Yeni ekonomi programına ilişkin değerlendirmede bulunan Özgener, “Öncelikle Cumhurbaşkanı Yardımcısı Cevdet Yılmaz ile Hazine ve Maliye Bakanı Mehmet Şimşek önderliğindeki ekonomi yönetiminin ülkemiz için hayırlısı olmasını diliyorum. Şimşek'in göreve başladığı ilk gün itibariyle iş dünyasına verdiği mesajlar bizler için büyük önem taşıyor. Tutarlılık, şeffaflık ve öngörülebilirlik vurgusunu; ekonomide rasyonel politikalara ve uluslararası normlara dönülmesi konusundaki hassasiyeti, yeni ekonomi programlarının belirlenmesi açısından önemli buluyor, destekliyoruz ve kendisine teşekkür ediyoruz. Programın başarısında hiç kuşkusuz, tüm kesimlerin desteğinin kilit rol oynayacağına inanıyoruz. İçinde bulunduğumuz şartlar göz önüne alındığında, ekonomik konuların önceliklendirilerek bir yol haritası oluşturulması gerekliliğine dikkat çekmek istiyorum. Bu bağlamda, açıklanacak olan programın bir takım fedakarlıklar gerektirebileceğini düşünüyorum. Hazine ve Maliye Bakanımız Mehmet Şimşek ve kuracağı ekibin bu süreçte, makroekonomik istikrar kurulana kadar iş dünyamızdan gerekli desteği alabilmesi önem arz ediyor. Bizler, her zaman olduğu gibi bu desteği vermeye hazırız” ifadelerini kullandı.
“Gelir vergisi dilimleri yeniden düzenlenmeli”
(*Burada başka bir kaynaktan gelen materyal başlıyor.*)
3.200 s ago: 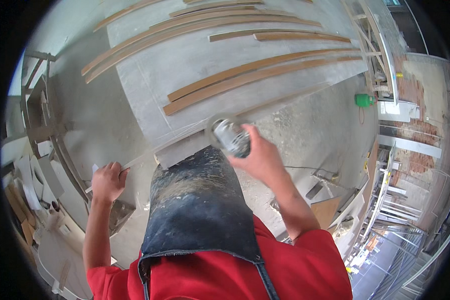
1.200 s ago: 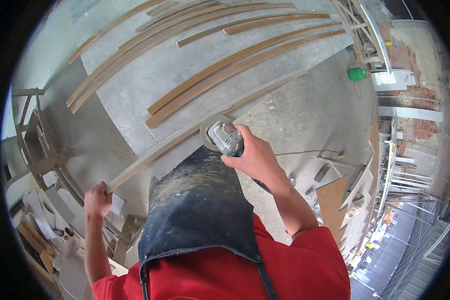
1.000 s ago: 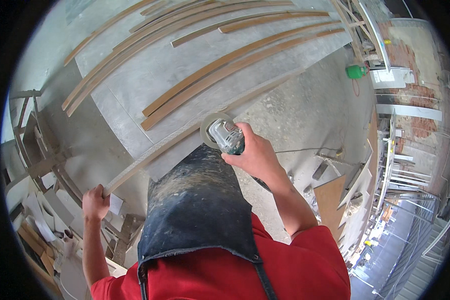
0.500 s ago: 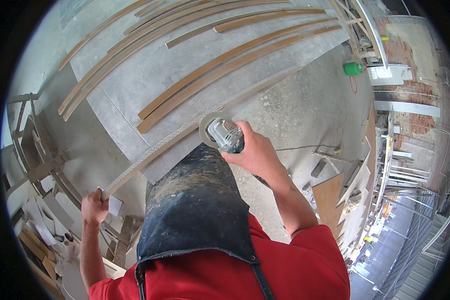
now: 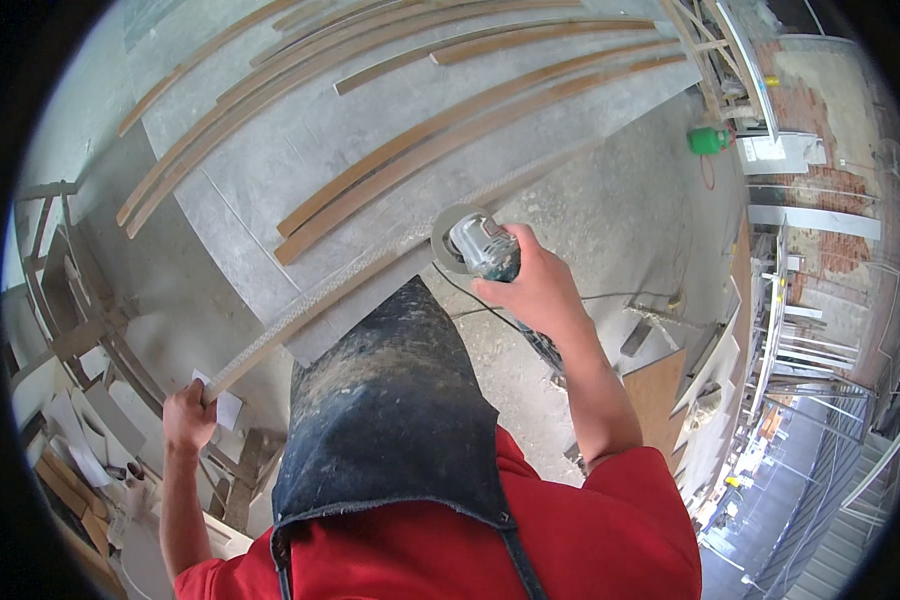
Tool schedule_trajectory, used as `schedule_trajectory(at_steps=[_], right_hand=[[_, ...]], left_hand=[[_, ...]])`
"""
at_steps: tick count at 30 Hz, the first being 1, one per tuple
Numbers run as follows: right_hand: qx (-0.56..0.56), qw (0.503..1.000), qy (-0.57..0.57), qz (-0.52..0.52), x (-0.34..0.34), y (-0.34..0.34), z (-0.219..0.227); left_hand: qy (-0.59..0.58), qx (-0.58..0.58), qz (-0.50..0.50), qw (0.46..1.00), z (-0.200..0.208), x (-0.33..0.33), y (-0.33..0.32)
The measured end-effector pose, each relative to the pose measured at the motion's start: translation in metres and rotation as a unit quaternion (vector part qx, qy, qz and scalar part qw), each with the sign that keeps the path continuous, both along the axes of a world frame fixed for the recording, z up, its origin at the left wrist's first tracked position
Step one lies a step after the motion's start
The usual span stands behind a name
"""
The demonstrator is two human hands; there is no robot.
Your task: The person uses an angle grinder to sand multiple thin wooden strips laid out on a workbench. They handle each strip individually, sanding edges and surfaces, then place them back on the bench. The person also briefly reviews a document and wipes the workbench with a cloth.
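With my right hand [image 5: 538, 288] I grip an angle grinder [image 5: 486, 246], a silver head on a dark body. Its round pale disc [image 5: 450, 238] meets the edge of a long, narrow strip [image 5: 340, 290] that runs from lower left to upper right. The strip has a pale, mottled upper face and a brown side. My left hand [image 5: 189, 415] is closed around the strip's near left end. A dark cord [image 5: 470, 294] trails below the grinder. Whether the disc presses on the strip or sits just beside it, I cannot tell.
Long brown strips [image 5: 410, 147] lie across a big grey panel [image 5: 240, 265] beyond the held one. Wooden trestles [image 5: 80, 340] and offcuts [image 5: 75, 480] are at the left. A green container [image 5: 708, 141] stands far right, and leaning boards [image 5: 660, 390] line the right side. A dark apron [image 5: 380, 420] covers my front.
My right hand has carried the grinder to the right and slightly away along the strip's edge. More of the cord shows. My left hand stays at the strip's end.
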State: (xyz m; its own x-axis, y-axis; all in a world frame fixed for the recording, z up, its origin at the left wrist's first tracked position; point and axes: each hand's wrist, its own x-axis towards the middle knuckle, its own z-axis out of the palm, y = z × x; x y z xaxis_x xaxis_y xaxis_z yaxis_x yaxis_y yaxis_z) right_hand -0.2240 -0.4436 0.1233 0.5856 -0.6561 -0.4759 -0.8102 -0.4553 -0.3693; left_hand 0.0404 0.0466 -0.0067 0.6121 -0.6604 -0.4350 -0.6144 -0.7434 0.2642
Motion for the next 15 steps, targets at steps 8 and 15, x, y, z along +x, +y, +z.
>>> schedule_trajectory(at_steps=[8, 15], right_hand=[[0.067, 0.995, 0.004, 0.068, 0.011, 0.036, 0.003], [0.036, 0.996, -0.007, 0.085, 0.012, 0.036, -0.005]], left_hand=[[-0.033, -0.002, -0.013, 0.999, -0.002, -0.001, 0.000], [-0.030, 0.008, 0.000, 1.000, -0.002, -0.003, 0.002]])
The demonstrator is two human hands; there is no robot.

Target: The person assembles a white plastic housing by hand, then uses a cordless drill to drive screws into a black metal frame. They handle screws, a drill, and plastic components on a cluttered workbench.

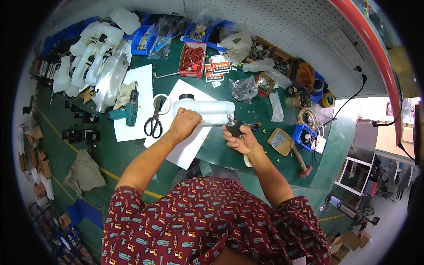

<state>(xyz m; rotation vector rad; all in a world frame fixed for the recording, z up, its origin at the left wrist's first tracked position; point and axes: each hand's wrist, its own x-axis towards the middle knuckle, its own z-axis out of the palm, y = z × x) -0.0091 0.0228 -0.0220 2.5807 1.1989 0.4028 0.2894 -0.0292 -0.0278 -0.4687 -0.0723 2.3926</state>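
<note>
A white plastic tank [221, 107] with a black screw cap [186, 96] lies on its side on the bench, partly over white paper sheets [185, 152]. My left hand [184, 123] is closed on its near side, fingers curled over the edge; what lies under the fingertips is hidden. In my right hand [242, 141], just right of the tank, is a black ribbed part [234, 128] with a thin metal tip pointing up and away; its exact kind I cannot make out. Black-handled scissors [154, 121] and a roll of white tape [164, 104] rest left of the tank.
Far left, several white tanks [95, 62] are piled beside a green drill [131, 108]. A box of red parts [193, 59] and blue bins [143, 40] line the back. To the right are a cardboard tray [280, 142], a hammer [304, 170] and a blue bin [304, 136].
</note>
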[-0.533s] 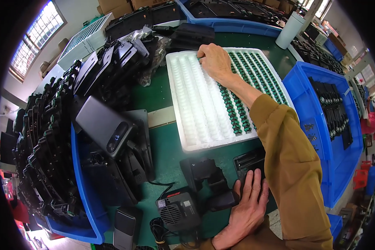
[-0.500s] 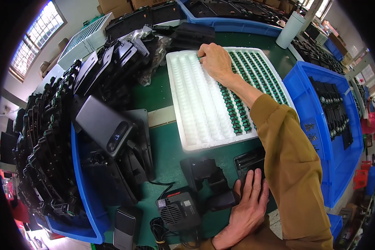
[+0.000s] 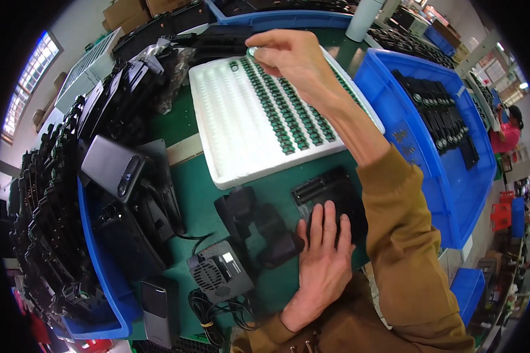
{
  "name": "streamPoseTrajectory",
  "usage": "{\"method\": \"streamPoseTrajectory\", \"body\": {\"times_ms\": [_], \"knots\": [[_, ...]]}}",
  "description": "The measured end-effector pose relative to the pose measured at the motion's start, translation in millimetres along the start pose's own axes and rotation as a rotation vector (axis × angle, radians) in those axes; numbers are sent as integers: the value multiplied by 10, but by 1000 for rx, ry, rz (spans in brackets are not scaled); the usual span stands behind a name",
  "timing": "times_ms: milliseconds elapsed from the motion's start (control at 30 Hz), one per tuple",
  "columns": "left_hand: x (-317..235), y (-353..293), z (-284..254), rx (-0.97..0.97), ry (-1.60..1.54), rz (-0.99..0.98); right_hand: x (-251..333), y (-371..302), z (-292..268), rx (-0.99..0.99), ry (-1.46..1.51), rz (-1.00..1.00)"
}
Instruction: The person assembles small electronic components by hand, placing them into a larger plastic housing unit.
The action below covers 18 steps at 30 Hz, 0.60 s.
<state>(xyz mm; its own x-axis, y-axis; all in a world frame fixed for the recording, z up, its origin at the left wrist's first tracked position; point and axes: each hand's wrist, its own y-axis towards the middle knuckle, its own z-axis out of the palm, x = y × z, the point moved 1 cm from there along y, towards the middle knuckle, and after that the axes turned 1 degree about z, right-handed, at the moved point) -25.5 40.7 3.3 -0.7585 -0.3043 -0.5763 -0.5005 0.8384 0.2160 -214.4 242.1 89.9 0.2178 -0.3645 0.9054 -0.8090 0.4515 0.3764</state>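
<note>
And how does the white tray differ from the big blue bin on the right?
The white tray is shallow, while the blue bin has taller walls. The tray holds small green parts; the bin holds larger black parts. Both have their parts lined up side by side.

right hand (image 3: pixel 294 59) out front, thumb and forefinger in a pinch, and down low the left hand (image 3: pixel 324 265) lies palm down, fingers pointing forward!
</note>
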Motion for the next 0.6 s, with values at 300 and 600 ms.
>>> {"method": "streamPoseTrajectory", "body": {"times_ms": [300,600], "knots": [[16,-48,28,-53,50,40,149,-1670,-706,-9,-47,302],[-4,-37,12,-41,92,54,-178,-1986,-781,-126,-219,334]]}}
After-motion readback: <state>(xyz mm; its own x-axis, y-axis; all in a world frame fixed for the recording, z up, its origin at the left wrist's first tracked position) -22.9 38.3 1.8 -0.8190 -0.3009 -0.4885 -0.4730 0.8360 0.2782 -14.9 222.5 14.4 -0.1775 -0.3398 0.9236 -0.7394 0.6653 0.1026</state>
Asgari ücrete gelen ara zamma ilişkin görüşlerini de aktaran Özgener, şöyle konuştu:
“Temmuz ayından geçerli olmak üzere yeni asgari ücret brüt 13 bin 414, nette ise 11 bin 402 olarak belirlendi. Bayram öncesinde açıklanan yeni asgari ücretin tüm paydaşlarımız için hayırlı olmasını diliyorum. Öncelikle enflasyonun ücretli kesim üzerinde oluşturduğu olumsuzlukların giderilmesi, alım gücünün artırılması, işgücünün milli gelirden aldığı payın artması ve çalışanlarımızın refah düzeyinin yükseltilmesi amacıyla yapılan iyileştirmeyi memnuniyetle karşılıyoruz. Öte yandan, işveren üzerindeki maliyetlerin azaltılması için asgari ücret desteğinin güncellenerek yukarıya çekilmesini ve asgari ücrete kadar olan tutardan vergi alınmaması uygulamasının devam edecek olmasını da olumlu değerlendiriyoruz. Yanı sıra, asgari ücret artışına paralel olarak gelir vergisi dilimlerinin yeniden düzenlenmesinin önemine de dikkat çekmek istiyorum. Düşük ücretli kesimin geçim şartlarını iyileştirmeye yönelik adımlar atılırken, diğer yandan enflasyonla mücadele ve cari açığın azaltılması yönünde açıklanan güçlü ve kararlı duruşu destekliyoruz. Bunun yanında reel sektörün rekabetçiliğinin korunması en az refah seviyesinin artırılması kadar önemli. Kamu mali dengesi gözetilerek özel sektörün rekabet gücünü güçlendirmesi için yeni düzenlemeler hayata geçirilmelidir. Rekabet gücünün düşmesi beraberinde istihdamın olumsuz yönde etkilenmesinin önlenmesi, önümüzdeki dönemde en çok dikkat edilmesi gereken hususların başında gelmelidir. Bu düzenlemeler, ekonomideki tüm paydaşlar gözetilerek yapıldığı taktirde, çalışan kesimin refah seviyesi yükselirken ülkemizin üretiminin ve rekabet gücünün de artacağına inanıyoruz.”
İnciraltı planları
Onaylanan İnciraltı planları ile ilgili Özgener, şunları söyledi:
“İnciraltı turizm merkezi 1/5000 ölçekli Koruma Amaçlı Nazım İmar Planı ve 1/1000 ölçekli Koruma Amaçlı Uygulama İmar Planı uyarınca onaylandı. Kent merkezinde yer alan, yeşil ve mavinin aynı alanda buluştuğu İnciraltı, turizm ve ticaret alanındaki potansiyeliyle tüm İzmirlilerin refahına olumlu etki edecek. Termal ve sağlık turizmi, kentimiz turizmi açısından önemli potansiyele sahip bir alan. Bu nedenle, İnciraltı'nın özellikle termal, sağlık ve spor turizmi odağında ‘iyi yaşam' temasıyla yatay mimari gözetilerek oluşturulan imar planlarının kısa sürede yürürlüğe girmesi ve yatırımcıya sunulur hale getirilmesi konusunu önemsiyoruz.”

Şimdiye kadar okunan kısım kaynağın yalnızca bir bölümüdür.